■ Exercise instructions:
Please retype the data below exactly, stopping after the line with "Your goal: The" and skipping every picture.

■ Dataset extract:
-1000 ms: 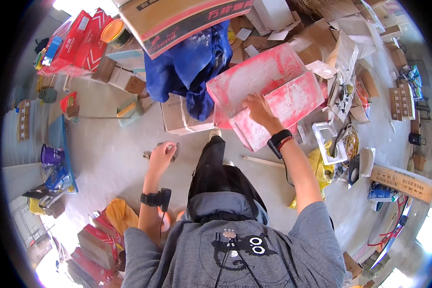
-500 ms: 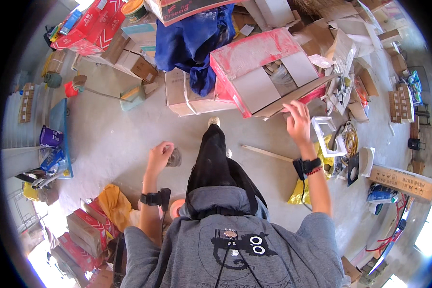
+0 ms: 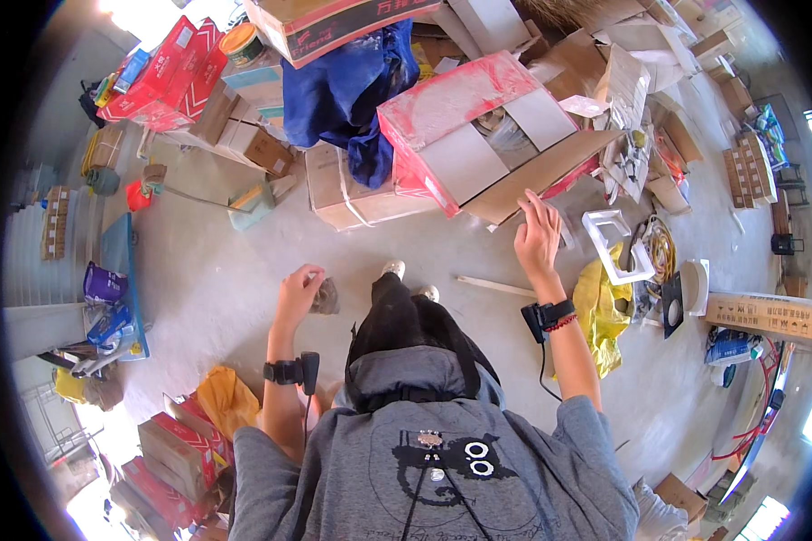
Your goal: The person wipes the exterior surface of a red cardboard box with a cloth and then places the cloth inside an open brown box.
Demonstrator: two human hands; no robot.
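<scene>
While the red box [image 3: 467, 158] gapes, whitened, right hand [image 3: 539, 236] is half spread; left hand [image 3: 296, 296], curled — grips unclear.

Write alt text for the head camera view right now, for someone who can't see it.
A person's right hand is at the edge of the lifted flap of a red-and-white cardboard carton; the left hand pinches a small crumpled grey-brown item. Blue cloth drapes beside the carton over a strapped cardboard box.

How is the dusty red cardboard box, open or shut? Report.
Open: the box has its brown cardboard flap folded back, baring the inside.
</scene>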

■ Answer box:
-1000 ms: 
-500 ms: 
+0 ms: 
Your goal: The person wipes the exterior surface of a red cardboard box with a cloth and then places the cloth inside an open brown box.

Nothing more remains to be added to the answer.